- Description of the task
Print all the entries verbatim.

- Supplied information
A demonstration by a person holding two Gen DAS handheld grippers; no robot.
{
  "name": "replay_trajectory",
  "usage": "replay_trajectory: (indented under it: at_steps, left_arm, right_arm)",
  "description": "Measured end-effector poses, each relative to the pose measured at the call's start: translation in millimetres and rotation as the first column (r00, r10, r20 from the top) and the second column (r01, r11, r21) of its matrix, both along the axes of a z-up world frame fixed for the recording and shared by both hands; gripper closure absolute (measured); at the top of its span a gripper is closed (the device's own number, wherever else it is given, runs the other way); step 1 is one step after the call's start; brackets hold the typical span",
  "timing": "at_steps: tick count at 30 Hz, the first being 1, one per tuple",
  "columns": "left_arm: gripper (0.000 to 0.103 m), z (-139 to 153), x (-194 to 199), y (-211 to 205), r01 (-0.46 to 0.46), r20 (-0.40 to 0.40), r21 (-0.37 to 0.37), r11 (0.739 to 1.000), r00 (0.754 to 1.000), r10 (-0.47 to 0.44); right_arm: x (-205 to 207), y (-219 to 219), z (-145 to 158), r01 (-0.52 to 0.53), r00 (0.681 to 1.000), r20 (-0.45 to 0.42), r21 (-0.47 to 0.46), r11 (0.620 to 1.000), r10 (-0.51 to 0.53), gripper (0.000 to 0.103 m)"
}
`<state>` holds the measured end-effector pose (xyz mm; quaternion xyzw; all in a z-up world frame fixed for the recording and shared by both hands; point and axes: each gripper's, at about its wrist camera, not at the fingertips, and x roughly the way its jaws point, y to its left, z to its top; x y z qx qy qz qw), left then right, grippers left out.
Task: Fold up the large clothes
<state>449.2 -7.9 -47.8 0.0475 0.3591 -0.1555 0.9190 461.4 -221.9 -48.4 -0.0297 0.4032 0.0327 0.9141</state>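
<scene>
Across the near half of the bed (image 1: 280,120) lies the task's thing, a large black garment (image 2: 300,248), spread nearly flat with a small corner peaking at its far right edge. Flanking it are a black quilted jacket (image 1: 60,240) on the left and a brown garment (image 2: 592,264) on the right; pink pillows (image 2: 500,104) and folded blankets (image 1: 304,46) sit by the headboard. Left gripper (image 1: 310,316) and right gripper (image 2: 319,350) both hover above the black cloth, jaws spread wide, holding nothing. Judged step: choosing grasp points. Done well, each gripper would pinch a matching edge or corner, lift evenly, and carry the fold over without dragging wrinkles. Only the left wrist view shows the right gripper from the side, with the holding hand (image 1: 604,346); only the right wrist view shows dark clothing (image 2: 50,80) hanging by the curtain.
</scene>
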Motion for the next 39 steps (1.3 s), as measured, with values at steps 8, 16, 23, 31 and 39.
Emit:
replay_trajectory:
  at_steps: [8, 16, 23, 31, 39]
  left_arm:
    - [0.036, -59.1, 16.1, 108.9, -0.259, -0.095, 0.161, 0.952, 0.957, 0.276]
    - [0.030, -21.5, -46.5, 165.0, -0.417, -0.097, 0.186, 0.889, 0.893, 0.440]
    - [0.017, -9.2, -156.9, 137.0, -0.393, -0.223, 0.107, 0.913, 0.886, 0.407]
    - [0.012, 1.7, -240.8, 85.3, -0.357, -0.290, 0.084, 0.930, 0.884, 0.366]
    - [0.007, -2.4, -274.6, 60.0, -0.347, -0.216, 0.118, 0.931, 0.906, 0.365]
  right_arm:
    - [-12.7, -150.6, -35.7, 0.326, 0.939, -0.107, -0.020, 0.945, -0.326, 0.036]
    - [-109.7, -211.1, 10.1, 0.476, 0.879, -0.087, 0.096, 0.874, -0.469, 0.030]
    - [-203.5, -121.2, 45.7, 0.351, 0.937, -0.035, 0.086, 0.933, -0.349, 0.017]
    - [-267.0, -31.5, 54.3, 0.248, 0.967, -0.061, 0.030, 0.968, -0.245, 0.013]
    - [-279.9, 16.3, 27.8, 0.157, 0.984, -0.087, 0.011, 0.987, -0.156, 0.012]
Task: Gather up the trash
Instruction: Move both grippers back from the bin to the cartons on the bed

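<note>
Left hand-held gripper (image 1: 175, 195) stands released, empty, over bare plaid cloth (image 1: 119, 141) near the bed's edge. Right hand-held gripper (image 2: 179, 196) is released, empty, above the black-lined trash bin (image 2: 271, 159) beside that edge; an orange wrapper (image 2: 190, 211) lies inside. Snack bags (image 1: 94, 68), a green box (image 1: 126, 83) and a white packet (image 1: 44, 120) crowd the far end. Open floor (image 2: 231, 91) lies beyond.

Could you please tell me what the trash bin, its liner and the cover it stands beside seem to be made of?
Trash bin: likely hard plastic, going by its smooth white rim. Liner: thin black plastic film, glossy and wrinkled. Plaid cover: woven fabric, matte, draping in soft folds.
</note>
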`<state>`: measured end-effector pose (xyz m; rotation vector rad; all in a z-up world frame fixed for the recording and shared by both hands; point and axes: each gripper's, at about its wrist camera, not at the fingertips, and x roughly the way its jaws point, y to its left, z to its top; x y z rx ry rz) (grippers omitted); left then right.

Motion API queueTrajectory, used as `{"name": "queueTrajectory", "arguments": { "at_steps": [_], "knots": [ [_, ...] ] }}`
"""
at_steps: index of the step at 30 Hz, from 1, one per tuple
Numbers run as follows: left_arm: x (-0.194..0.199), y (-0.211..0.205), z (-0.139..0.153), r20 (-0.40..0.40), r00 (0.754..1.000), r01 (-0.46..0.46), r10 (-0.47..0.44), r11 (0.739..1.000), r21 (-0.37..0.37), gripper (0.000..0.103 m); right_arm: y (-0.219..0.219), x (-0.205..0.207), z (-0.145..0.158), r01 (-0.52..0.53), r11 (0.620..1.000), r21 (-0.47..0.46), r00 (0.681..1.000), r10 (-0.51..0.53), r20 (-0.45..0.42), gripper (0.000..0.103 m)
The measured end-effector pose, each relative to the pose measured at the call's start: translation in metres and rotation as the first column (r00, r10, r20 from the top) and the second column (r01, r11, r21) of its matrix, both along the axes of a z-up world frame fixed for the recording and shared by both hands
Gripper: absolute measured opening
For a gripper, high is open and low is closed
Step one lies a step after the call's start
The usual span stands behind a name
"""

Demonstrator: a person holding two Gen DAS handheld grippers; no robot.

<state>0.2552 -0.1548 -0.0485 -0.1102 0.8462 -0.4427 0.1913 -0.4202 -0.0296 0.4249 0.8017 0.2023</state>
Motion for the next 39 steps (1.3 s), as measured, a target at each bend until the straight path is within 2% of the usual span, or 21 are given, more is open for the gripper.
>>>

- Completed exercise
A demonstration by a person holding two Gen DAS handheld grippers; no robot.
{
  "name": "replay_trajectory",
  "usage": "replay_trajectory: (indented under it: at_steps, left_arm, right_arm)",
  "description": "Measured end-effector poses, each relative to the pose measured at the call's start: translation in millimetres and rotation as the first column (r00, r10, r20 from the top) and the second column (r01, r11, r21) of its matrix, both along the axes of a z-up world frame fixed for the recording and shared by both hands; gripper closure absolute (measured); at the top of its span a gripper is closed (the device's own number, wherever else it is given, runs the other way); step 1 is one step after the call's start; brackets hold the typical span",
  "timing": "at_steps: tick count at 30 Hz, the first being 1, one per tuple",
  "columns": "left_arm: gripper (0.000 to 0.103 m), z (-139 to 153), x (-194 to 199), y (-211 to 205), r01 (-0.46 to 0.46), r20 (-0.40 to 0.40), r21 (-0.37 to 0.37), r11 (0.739 to 1.000), r00 (0.754 to 1.000), r10 (-0.47 to 0.44); right_arm: x (-205 to 207), y (-219 to 219), z (-145 to 158), r01 (-0.52 to 0.53), r00 (0.681 to 1.000), r20 (-0.45 to 0.42), r21 (-0.47 to 0.46), r11 (0.620 to 1.000), r10 (-0.51 to 0.53), gripper (0.000 to 0.103 m)"
}
`<state>` holds the measured end-effector pose (xyz mm; quaternion xyzw; all in a z-up world frame fixed for the recording and shared by both hands; point and axes: each gripper's, at about its wrist camera, not at the fingertips, and x roughly the way its jaws point, y to its left, z to its top; x y z qx qy qz qw), left then right, grippers left out.
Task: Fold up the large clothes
<state>449.2 -7.9 -47.8 0.0475 0.3591 -0.1555 0.9190 461.4 -221.9 -48.4 -0.0297 0.4032 0.0327 0.9141</state>
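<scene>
Across the near half of the bed (image 1: 280,120) lies the task's thing, a large black garment (image 2: 300,248), spread nearly flat with a small corner peaking at its far right edge. Flanking it are a black quilted jacket (image 1: 60,240) on the left and a brown garment (image 2: 592,264) on the right; pink pillows (image 2: 500,104) and folded blankets (image 1: 304,46) sit by the headboard. Left gripper (image 1: 310,316) and right gripper (image 2: 319,350) both hover above the black cloth, jaws spread wide, holding nothing. Judged step: choosing grasp points. Done well, each gripper would pinch a matching edge or corner, lift evenly, and carry the fold over without dragging wrinkles. Only the left wrist view shows the right gripper from the side, with the holding hand (image 1: 604,346); only the right wrist view shows dark clothing (image 2: 50,80) hanging by the curtain.
</scene>
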Motion for the next 39 steps (1.3 s), as measured, with values at steps 8, 16, 23, 31 and 39.
Emit:
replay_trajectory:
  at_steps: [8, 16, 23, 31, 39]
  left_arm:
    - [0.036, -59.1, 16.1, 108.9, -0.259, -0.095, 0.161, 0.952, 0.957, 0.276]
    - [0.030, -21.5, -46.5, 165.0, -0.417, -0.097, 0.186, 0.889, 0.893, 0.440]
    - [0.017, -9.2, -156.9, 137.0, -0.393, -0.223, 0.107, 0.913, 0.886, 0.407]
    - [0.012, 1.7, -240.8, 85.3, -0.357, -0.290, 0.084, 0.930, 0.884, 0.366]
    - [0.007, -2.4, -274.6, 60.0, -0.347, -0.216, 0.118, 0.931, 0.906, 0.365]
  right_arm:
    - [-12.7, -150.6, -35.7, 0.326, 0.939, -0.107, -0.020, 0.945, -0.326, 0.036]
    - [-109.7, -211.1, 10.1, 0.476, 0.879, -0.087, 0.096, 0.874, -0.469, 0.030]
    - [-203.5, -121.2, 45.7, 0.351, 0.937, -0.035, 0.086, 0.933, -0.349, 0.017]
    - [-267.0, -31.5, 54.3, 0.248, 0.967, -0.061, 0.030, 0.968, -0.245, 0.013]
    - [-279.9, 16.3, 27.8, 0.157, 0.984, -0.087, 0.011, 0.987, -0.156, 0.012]
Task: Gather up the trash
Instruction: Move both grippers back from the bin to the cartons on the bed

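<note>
Left hand-held gripper (image 1: 175, 195) stands released, empty, over bare plaid cloth (image 1: 119, 141) near the bed's edge. Right hand-held gripper (image 2: 179, 196) is released, empty, above the black-lined trash bin (image 2: 271, 159) beside that edge; an orange wrapper (image 2: 190, 211) lies inside. Snack bags (image 1: 94, 68), a green box (image 1: 126, 83) and a white packet (image 1: 44, 120) crowd the far end. Open floor (image 2: 231, 91) lies beyond.

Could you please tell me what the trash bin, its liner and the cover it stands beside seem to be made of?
Trash bin: likely hard plastic, going by its smooth white rim. Liner: thin black plastic film, glossy and wrinkled. Plaid cover: woven fabric, matte, draping in soft folds.
</note>
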`<state>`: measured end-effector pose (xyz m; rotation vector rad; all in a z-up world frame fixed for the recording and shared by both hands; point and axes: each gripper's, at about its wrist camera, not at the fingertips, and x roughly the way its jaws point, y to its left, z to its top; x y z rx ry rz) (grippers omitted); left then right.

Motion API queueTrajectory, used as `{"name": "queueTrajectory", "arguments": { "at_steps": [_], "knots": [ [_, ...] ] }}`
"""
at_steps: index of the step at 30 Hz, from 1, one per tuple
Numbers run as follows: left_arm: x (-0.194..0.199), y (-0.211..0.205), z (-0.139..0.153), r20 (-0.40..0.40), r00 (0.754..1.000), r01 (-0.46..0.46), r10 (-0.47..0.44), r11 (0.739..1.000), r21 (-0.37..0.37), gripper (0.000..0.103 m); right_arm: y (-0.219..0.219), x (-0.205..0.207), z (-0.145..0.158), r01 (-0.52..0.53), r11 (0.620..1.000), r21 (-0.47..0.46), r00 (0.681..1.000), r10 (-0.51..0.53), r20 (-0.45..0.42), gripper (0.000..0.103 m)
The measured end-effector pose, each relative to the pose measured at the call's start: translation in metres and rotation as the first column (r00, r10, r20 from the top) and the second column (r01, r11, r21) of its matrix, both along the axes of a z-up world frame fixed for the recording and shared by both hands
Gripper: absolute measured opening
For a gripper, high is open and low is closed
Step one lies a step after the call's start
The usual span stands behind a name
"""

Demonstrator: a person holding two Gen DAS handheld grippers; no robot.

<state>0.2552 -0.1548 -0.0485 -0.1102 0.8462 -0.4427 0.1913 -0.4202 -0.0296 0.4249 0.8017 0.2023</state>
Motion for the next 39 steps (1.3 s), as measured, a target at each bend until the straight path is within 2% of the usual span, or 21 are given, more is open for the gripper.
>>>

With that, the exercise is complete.